* Task requirements:
Copy out every line of the data exactly; do not include the images.

* Supplied data:
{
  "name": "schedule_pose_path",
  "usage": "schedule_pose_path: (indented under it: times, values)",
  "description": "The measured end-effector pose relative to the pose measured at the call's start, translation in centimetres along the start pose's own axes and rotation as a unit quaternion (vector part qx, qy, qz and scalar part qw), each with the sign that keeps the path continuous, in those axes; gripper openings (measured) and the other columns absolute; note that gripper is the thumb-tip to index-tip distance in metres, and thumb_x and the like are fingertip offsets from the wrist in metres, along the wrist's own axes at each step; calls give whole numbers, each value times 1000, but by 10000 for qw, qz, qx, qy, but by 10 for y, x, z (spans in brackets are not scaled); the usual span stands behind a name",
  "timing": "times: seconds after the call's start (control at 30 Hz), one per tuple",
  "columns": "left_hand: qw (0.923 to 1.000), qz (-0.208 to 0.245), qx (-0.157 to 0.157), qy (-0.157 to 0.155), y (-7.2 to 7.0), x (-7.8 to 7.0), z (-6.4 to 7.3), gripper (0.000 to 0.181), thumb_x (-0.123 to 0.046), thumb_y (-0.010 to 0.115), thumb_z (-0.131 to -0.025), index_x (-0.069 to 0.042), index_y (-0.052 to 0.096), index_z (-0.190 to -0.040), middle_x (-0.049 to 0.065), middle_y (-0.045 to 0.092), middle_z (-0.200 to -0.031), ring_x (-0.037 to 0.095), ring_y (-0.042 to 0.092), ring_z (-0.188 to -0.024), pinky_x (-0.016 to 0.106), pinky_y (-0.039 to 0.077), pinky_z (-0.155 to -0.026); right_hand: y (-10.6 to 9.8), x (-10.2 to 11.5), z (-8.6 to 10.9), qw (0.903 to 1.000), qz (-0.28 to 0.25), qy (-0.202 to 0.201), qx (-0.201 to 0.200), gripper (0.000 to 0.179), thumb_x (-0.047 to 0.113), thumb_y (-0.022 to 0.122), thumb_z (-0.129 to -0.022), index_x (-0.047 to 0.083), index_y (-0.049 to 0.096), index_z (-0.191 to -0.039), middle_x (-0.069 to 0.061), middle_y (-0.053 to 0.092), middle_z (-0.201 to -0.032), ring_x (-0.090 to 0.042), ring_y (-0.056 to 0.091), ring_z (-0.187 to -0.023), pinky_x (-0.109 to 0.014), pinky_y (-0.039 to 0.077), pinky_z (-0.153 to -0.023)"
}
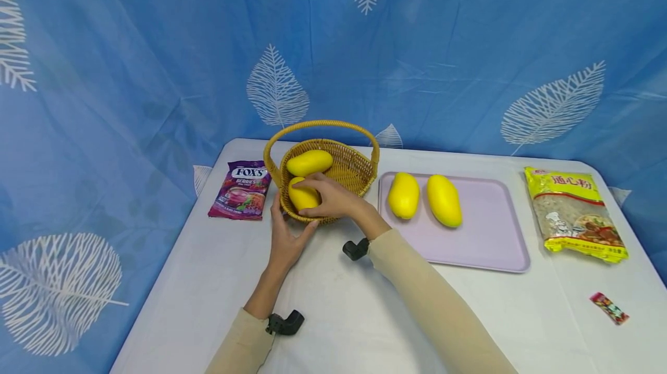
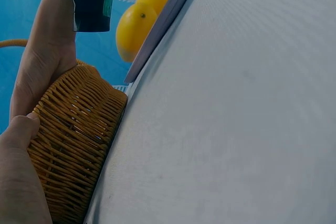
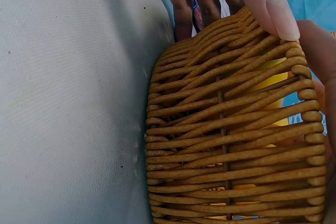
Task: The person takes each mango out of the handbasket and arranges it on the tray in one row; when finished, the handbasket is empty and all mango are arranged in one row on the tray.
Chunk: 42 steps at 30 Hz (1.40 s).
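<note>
A wicker basket (image 1: 350, 172) with an arched handle stands on the table, holding two yellow mangoes. One mango (image 1: 310, 162) lies toward the back of it. My right hand (image 1: 339, 195) reaches in over the rim and grips the front mango (image 1: 299, 191) between thumb and fingers. My left hand (image 1: 285, 239) holds the basket's front left side. In the right wrist view its thumb (image 3: 270, 11) presses on the rim, while the other fingers lie against the outside. The woven wall hides most of the gripped mango there.
Right of the basket, a pale purple tray (image 1: 490, 223) carries two more mangoes (image 1: 403, 195). A purple FOX'S candy bag (image 1: 241, 191) lies left of the basket. At the far right are a yellow pasta bag (image 1: 575, 215) and a small wrapped sweet (image 1: 609, 308). Blue curtain backs the table.
</note>
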<state>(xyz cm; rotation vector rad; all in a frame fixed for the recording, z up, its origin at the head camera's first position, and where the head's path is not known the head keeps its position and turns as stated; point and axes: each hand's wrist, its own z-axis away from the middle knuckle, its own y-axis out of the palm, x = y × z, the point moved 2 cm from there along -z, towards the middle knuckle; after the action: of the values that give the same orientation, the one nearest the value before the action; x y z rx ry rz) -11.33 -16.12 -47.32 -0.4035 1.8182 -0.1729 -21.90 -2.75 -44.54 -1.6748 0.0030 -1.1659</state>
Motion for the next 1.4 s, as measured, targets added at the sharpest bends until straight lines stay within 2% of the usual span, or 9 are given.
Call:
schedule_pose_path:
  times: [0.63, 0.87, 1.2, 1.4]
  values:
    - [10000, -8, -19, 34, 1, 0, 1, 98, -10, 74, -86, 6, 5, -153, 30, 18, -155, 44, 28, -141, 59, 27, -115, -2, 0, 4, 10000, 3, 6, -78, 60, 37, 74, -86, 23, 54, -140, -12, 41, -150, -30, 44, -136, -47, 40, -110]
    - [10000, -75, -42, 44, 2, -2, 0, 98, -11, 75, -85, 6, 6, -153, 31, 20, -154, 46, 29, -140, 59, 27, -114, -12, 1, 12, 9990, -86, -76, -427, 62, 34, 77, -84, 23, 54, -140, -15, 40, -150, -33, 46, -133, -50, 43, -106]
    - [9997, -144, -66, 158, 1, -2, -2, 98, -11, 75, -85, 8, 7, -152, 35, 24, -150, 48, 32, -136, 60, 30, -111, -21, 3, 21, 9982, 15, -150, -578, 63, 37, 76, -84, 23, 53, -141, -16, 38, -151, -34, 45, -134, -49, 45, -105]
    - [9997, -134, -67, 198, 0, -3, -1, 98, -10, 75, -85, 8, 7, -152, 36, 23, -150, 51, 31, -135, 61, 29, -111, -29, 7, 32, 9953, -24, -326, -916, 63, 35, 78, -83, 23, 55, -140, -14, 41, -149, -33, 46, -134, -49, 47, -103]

* Response:
{
  "name": "schedule_pose_path",
  "usage": "schedule_pose_path: (indented under it: times, values)",
  "description": "The measured end-effector pose relative to the pose measured at the call's start, translation in centimetres along the start pose's own axes and rotation as a unit quaternion (vector part qx, qy, qz and scalar part qw), each with the sign that keeps the path continuous, in those axes; gripper openings (measured) and the other columns absolute; note that gripper is the thumb-tip to index-tip distance in metres, and thumb_x and the like are fingertip offsets from the wrist in metres, along the wrist's own axes at each step; calls give whole numbers, each value times 1000, but by 10000 for qw, qz, qx, qy, but by 10 for y, x, z (spans in brackets are not scaled); the usual span stands behind a name",
  "timing": "times: seconds after the call's start (control at 30 Hz), one per tuple",
  "columns": "left_hand: qw (0.923 to 1.000), qz (-0.208 to 0.245), qx (-0.157 to 0.157), qy (-0.157 to 0.155), y (-7.2 to 7.0), x (-7.8 to 7.0), z (-6.4 to 7.3), gripper (0.000 to 0.181), thumb_x (-0.123 to 0.046), thumb_y (-0.010 to 0.115), thumb_z (-0.131 to -0.025), index_x (-0.069 to 0.042), index_y (-0.052 to 0.096), index_z (-0.190 to -0.040), middle_x (-0.049 to 0.065), middle_y (-0.045 to 0.092), middle_z (-0.200 to -0.031), ring_x (-0.037 to 0.095), ring_y (-0.042 to 0.092), ring_z (-0.188 to -0.024), pinky_x (-0.016 to 0.106), pinky_y (-0.039 to 0.077), pinky_z (-0.155 to -0.026); right_hand: y (-10.6 to 9.8), x (-10.2 to 11.5), z (-8.6 to 10.9), qw (0.903 to 1.000), qz (-0.28 to 0.25), qy (-0.202 to 0.201), qx (-0.201 to 0.200), gripper (0.000 to 0.179), thumb_x (-0.047 to 0.113), thumb_y (-0.022 to 0.122), thumb_z (-0.129 to -0.022), index_x (-0.047 to 0.083), index_y (-0.049 to 0.096), index_z (-0.191 to -0.039), middle_x (-0.069 to 0.061), middle_y (-0.053 to 0.092), middle_z (-0.201 to -0.032), ring_x (-0.090 to 0.042), ring_y (-0.056 to 0.091), ring_z (-0.187 to -0.023), pinky_x (-0.109 to 0.014), pinky_y (-0.039 to 0.077), pinky_z (-0.153 to -0.023)"
}
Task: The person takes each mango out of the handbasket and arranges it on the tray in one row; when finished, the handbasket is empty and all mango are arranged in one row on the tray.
Chunk: 42 steps at 30 Hz (1.40 s).
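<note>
A wicker basket (image 1: 350, 172) with an arched handle stands on the table, holding two yellow mangoes. One mango (image 1: 310, 162) lies toward the back of it. My right hand (image 1: 339, 195) reaches in over the rim and grips the front mango (image 1: 299, 191) between thumb and fingers. My left hand (image 1: 285, 239) holds the basket's front left side. In the right wrist view its thumb (image 3: 270, 11) presses on the rim, while the other fingers lie against the outside. The woven wall hides most of the gripped mango there.
Right of the basket, a pale purple tray (image 1: 490, 223) carries two more mangoes (image 1: 403, 195). A purple FOX'S candy bag (image 1: 241, 191) lies left of the basket. At the far right are a yellow pasta bag (image 1: 575, 215) and a small wrapped sweet (image 1: 609, 308). Blue curtain backs the table.
</note>
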<state>(xyz cm; rotation vector rad; all in a frame fixed for the recording, z up, its origin at the head camera's first position, and where the head's path is not known the head keeps its position and turns as stated; point and axes: each hand's wrist, its own z-axis away from the middle knuckle, its own y-axis out of the palm, x = y × z, the point moved 2 cm from there along -z, towards the middle knuckle; after the action: of the values that give the same orientation, the one nearest the value before the action; x y z rx ry rz) -11.33 -16.12 -47.32 -0.4035 1.8182 -0.1729 -21.90 -2.75 -44.54 -1.6748 0.0030 -1.1659</state>
Motion for the next 1.4 s, as measured, targets added at the sharpest bends until straight lines stay within 2% of the usual span, or 9 are given.
Call:
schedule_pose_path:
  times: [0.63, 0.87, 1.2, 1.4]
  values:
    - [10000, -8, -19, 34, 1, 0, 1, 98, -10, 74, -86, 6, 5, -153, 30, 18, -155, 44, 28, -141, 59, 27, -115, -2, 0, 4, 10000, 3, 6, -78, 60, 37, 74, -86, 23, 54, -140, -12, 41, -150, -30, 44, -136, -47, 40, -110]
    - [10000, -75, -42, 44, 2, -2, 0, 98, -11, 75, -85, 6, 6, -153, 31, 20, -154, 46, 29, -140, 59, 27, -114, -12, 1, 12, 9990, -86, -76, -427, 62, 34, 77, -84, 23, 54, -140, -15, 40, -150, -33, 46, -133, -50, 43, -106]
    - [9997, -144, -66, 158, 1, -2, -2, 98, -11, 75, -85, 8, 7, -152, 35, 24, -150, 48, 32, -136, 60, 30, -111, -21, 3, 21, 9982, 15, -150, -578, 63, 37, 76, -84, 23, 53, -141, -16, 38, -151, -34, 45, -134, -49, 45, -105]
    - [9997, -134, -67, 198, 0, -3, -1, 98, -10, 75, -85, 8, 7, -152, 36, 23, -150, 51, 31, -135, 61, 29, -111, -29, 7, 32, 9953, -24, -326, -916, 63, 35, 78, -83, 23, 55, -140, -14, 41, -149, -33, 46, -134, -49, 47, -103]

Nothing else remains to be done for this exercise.